Of the 3, SECURE seems like the most likely to be enhanceable with 
capabilities. Functions could be enhanced by capabilities specs, 
where the function code could only create other functions of equal 
to or lesser capabilities than are currently available in the call 
stack. Once a function is created, it could run code with the capabilities 
that it was created with (with the exception of that function creation 
limitation earlier). There could be a function like DO that reduces 
capabilities and then does a block of code, and maybe MAKE module! 
could be made to use that function based on capabilities in the module 
spec.

Since MAKE object! isn't a hybrid function like MAKE module! (which 
calls sys/make-module*), we probably don't want to reduce capabilities 
on a per-object basis.

It seems to me that you are still talking in terms of plugging all 
the holes in the myriad of capability that would supposedly be around. 
This is not how true capabilities work. They implement POLA: there 
is no capability unless it is needed, and in that case, it needs 
to be handed down as a token by the assigner of the work. If the 
boss doesn't have the token, the employee will by definition not 
be able to do the work

REBOL is a virtual machine with strong typing (as long as extensions 
are protected well enough). You have complete control over the world 
the code executes in, so the potential is there to make the process/thread 
separation irrelevant for security

I don't see why capabilities would need to be checked on every word 
access. The critical point is the binding, and REBOL uses this well 
to optimise word access. Capabilities would need to be determined 
at binding time, so that binding will fail if the required capability 
token isn't available

Three security models:
- SECURE protects access to external resources.
- (UN)PROTECT protects changeability of internal structures.
- PROTECT/hide manages binding visibility.

We don't jsut need to protect files, we need to protect things like 
passwords in memory, access to capability tokens, etc.

Which can all be done in a capabilities model

Have you studied the E language, and Genode for that matter?

If you use capability tokens to protect binding visibility, then 
every word access would need to check against a capability token.

I still don't see that.
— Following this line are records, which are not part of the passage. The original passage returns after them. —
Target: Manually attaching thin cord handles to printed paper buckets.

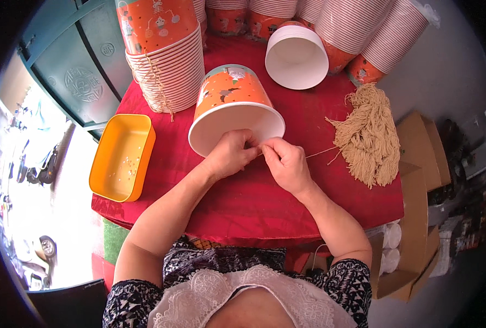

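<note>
One orange-printed paper bucket (234, 87) lies on its side just ahead of the fingers (275, 146), its white mouth facing them. The right hand (287, 167) pinches tan string (321, 153) at the near rim; the left hand (231, 156) curls beside it at the mouth, though what its fingertips grip I cannot tell. Rightward of the fingers, the strand runs to a tan yarn bundle (366, 142). Left of them sits a yellow tub (96, 169); beyond them stand a bucket stack (169, 74), another bucket (296, 59) and more stacks (355, 24), all on red cloth (357, 210).
</note>
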`<state>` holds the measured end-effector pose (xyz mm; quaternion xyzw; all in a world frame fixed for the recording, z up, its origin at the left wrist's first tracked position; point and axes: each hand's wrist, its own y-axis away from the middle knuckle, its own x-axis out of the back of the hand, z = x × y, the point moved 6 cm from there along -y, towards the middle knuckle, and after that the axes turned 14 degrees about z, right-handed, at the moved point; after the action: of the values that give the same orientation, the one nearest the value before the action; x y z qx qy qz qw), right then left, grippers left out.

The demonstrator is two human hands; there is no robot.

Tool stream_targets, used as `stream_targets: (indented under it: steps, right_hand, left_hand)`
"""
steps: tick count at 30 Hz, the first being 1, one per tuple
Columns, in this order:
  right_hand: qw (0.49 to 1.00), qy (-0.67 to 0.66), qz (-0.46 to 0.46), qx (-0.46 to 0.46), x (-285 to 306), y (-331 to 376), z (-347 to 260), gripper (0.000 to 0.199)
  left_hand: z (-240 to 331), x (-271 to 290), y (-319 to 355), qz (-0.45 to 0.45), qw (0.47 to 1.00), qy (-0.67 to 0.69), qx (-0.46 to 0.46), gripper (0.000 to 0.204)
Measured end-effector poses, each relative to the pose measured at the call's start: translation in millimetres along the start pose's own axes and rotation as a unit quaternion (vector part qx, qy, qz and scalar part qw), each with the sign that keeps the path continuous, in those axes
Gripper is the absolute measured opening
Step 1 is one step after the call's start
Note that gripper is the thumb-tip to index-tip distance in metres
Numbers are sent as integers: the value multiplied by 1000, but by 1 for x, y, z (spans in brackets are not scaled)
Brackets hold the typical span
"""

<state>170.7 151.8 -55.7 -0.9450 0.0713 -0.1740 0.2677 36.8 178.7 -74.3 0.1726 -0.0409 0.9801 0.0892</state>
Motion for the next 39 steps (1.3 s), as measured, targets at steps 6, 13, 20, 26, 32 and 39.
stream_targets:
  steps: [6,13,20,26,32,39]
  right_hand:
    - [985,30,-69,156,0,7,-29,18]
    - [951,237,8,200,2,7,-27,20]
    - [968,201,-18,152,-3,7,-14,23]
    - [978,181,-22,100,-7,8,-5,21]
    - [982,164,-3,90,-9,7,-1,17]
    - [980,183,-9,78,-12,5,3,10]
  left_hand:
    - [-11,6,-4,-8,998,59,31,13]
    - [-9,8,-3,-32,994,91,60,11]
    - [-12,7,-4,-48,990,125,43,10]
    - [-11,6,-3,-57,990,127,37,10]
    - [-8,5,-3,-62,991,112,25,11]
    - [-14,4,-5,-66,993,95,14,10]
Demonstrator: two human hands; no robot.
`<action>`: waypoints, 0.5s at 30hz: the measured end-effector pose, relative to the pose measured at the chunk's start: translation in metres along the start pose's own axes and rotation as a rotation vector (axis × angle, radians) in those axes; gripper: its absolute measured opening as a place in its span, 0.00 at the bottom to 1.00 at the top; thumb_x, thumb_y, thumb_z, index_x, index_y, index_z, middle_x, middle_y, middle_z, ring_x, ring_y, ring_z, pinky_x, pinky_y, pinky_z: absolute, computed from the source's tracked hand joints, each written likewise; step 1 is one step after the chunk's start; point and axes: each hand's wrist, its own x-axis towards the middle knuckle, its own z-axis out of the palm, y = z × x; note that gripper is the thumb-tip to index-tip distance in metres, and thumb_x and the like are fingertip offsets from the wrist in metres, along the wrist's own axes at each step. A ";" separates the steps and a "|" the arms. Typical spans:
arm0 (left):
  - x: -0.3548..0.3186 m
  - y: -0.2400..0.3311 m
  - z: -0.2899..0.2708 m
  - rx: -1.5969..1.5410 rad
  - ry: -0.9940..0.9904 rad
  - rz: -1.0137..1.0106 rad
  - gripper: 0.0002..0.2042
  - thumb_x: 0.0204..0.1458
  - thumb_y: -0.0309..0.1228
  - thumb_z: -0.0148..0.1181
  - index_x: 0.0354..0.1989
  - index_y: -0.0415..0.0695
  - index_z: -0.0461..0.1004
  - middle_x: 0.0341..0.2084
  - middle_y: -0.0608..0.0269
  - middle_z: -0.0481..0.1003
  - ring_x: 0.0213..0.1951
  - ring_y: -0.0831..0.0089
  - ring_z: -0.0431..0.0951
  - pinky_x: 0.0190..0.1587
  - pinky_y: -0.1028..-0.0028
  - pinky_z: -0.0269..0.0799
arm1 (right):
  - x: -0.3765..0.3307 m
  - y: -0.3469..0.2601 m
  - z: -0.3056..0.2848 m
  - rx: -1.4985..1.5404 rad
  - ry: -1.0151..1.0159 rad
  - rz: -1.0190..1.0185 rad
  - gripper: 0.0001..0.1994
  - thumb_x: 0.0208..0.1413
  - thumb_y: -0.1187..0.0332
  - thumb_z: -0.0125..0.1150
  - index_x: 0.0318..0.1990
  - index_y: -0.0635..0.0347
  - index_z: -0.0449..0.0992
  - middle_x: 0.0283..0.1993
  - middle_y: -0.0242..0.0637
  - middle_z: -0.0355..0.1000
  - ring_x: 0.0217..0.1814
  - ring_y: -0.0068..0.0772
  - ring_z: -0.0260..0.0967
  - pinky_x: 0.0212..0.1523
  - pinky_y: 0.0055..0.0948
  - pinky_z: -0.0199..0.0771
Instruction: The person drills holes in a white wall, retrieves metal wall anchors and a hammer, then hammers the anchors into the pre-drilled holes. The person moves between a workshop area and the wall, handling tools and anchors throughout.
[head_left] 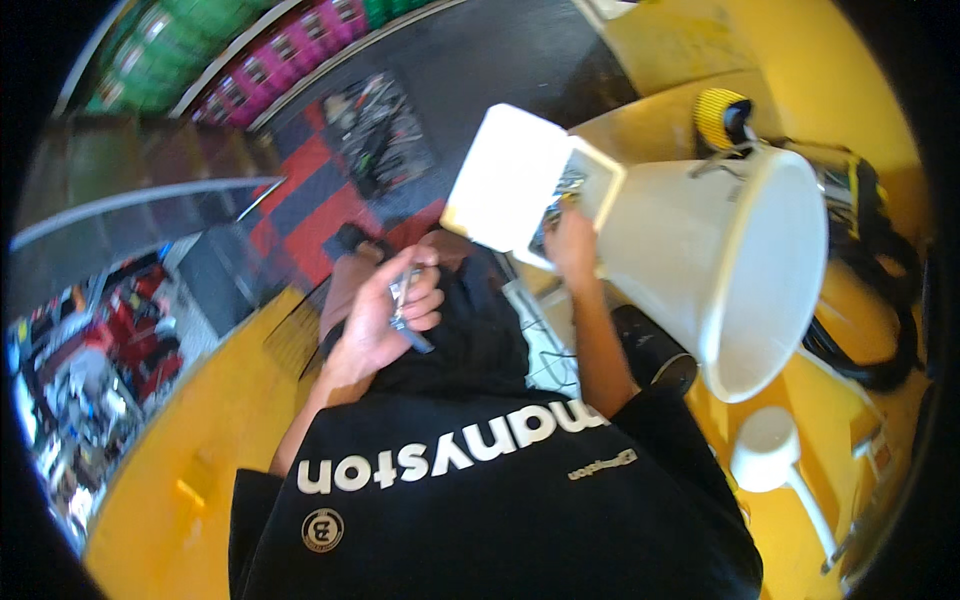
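Observation:
My left hand [385,310] is raised in front of my body with its fingers curled. Across the palm lies a slim metal tool [408,325] with a flat grey end; its exact kind is unclear. My right hand [571,243] reaches down into a white box [612,190] whose white lid [507,175] stands swung open to the left. Small shiny metal pieces [569,183] fill part of that box, just beyond my right fingers. The fingertips of this hand are hidden among them.
A large white bucket [660,240] lies tipped right of the box, near a white ladle [768,450] and a black hose [900,330]. Tools [375,130] cover a mat on the floor ahead. Metal parts [95,390] fill the left; green and pink containers [290,55] line a shelf.

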 end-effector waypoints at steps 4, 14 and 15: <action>-0.015 -0.016 -0.023 -0.019 -0.102 -0.096 0.19 0.72 0.49 0.47 0.49 0.45 0.73 0.29 0.65 0.68 0.31 0.70 0.70 0.37 0.68 0.69 | 0.024 0.012 0.041 -0.006 -0.107 -0.168 0.12 0.58 0.65 0.63 0.44 0.62 0.84 0.40 0.58 0.81 0.44 0.60 0.82 0.46 0.51 0.81; -0.029 -0.006 -0.082 -0.186 0.011 -0.012 0.16 0.70 0.49 0.52 0.37 0.52 0.73 0.22 0.74 0.70 0.21 0.79 0.69 0.21 0.78 0.63 | -0.017 -0.055 -0.059 0.465 0.228 0.001 0.17 0.67 0.69 0.61 0.59 0.67 0.73 0.40 0.46 0.82 0.27 0.25 0.76 0.23 0.23 0.74; -0.031 0.003 -0.080 -0.155 0.045 -0.029 0.17 0.69 0.52 0.53 0.34 0.54 0.71 0.20 0.76 0.66 0.19 0.81 0.64 0.19 0.80 0.57 | -0.037 -0.074 -0.062 0.573 0.317 -0.104 0.18 0.68 0.66 0.64 0.60 0.66 0.73 0.32 0.40 0.80 0.25 0.23 0.74 0.23 0.22 0.72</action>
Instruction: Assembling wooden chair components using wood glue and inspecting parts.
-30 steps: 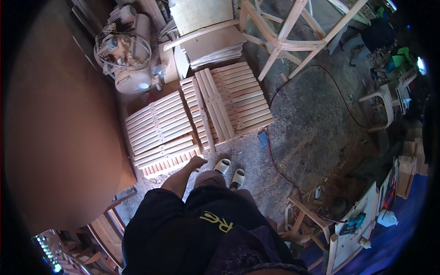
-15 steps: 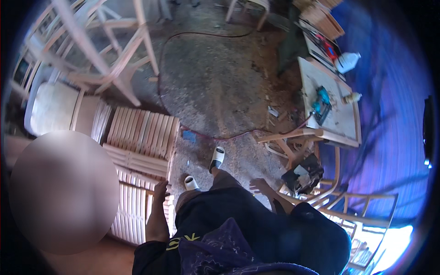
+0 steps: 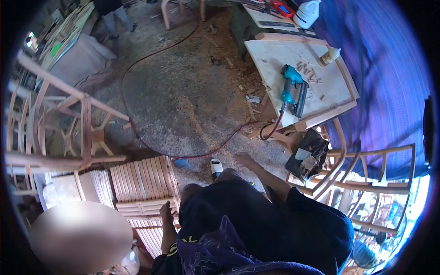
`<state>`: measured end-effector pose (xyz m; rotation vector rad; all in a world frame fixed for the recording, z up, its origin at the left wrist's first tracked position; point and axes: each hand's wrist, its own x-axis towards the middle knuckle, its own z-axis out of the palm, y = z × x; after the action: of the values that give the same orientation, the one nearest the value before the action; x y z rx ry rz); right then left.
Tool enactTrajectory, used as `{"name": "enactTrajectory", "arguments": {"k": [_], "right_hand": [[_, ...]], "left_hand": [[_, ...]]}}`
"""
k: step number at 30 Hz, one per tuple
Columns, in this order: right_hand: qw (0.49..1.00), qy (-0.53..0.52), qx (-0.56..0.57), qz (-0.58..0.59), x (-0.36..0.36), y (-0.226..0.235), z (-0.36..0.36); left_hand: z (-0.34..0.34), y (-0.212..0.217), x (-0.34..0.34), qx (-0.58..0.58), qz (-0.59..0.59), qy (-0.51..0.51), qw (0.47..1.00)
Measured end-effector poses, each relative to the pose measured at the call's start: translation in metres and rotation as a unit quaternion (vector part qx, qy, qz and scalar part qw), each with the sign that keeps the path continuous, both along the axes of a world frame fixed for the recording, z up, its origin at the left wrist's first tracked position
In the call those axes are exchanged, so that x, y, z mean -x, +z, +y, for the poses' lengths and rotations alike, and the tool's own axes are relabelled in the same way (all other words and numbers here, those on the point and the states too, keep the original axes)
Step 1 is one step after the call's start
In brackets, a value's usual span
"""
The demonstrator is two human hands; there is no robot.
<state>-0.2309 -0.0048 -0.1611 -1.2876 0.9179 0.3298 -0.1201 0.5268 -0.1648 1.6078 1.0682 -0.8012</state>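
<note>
My left hand hangs beside the stacked pale wooden slats, its fingers apart and nothing in them. In front of my right thigh, over the gritty floor, my right hand is stretched out, open and bare. To its upper right, a teal and black nail gun lies on a pale-topped worktable, with a dark red air hose running from its handle. Small wood pieces and a glue bottle lie near the tool. Neither hand touches these things.
The hose loops across the floor ahead. Wooden chair frames stand at left, more frames at right beside a dark box. A white jug stands at the back. Another person's legs show far left. A blurred patch hides the lower left.
My view has moved forward and turned, so the worktable and nail gun appear closer. Both my arms swing at my sides, with nothing picked up.
</note>
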Motion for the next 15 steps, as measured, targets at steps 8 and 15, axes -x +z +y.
{"name": "enactTrajectory", "arguments": {"k": [8,15], "right_hand": [[0.993,0.017,0.119,-0.017,-0.049,0.007,-0.03],[0.97,-0.222,-0.028,0.094,-0.03,0.05,-0.032]], "left_hand": [[-0.067,0.007,-0.127,0.022,-0.016,-0.09,0.996],[-0.132,-0.034,-0.267,0.134,-0.017,-0.233,0.963]]}}
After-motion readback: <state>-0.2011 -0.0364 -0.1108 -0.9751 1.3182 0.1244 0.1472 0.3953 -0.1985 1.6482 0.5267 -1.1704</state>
Binding doesn't change on every access; that's 
the point of this optimisation

Binding visibility, not binding change.

First you have visibility, than binding, than access. Why go through 
all those stages on each access?

OK, let's work this through for only PROTECT/hide to see how the 
concept would affect things. PROTECT/hide works by making it so you 
can't make new bindings to a word - that way words that are already 
bound can be accessed without extra overhead. Adding capabilities 
to this means that you could create new bindings to the word if you 
had the token, but not if you didn't. However, with PROTECT/hide 
(currently) the already bound words don't get unbound when they are 
hidden, just new bindings to that word, and if you have access to 
such a prebound word value then you can make new words with that 
binding using TO, which effectively makes prebound words into their 
own capability tokens. So PROTECT/hide *as it is now* could be the 
basis of a capability system.

Cool :-)

The problem that a capability system has of making sure capability 
tokens don't leak is pretty comparable to the problem with leaking 
bindings that we already have to take into account with the PROTECT/hide 
model, so switching to a capability system for that model gains us 
nothing that we don't have already. And we've already solved many 
leaking binding problems by doing things like having BODY-OF function 
returning an unbound copy of its code block rather than the original. 
The PROTECT/hide model works pretty well for that, so it's just a 
matter of closing any remaining holes and making sure things are 
stable.

The fundamental gain is that you switch to a POLA model from the 
current model where all code in a REBOL process has all capabilities 
unless you manage to stop some of them

For PROTECT/hide we already have that. So let's move on to the other 
security models.

Does all code get created PROTECT/hidden?

No, but all code created after the word is hidden doesn't get access, 
and only code created before the hiding has access to a token (bound 
word) that will let it create new code with access. You get the same 
sharp separation between code with access and code without.

A POLA model is where you start out with no access. If you have to 
PROTECT/HIDE afterwards, that's the reverse of POLA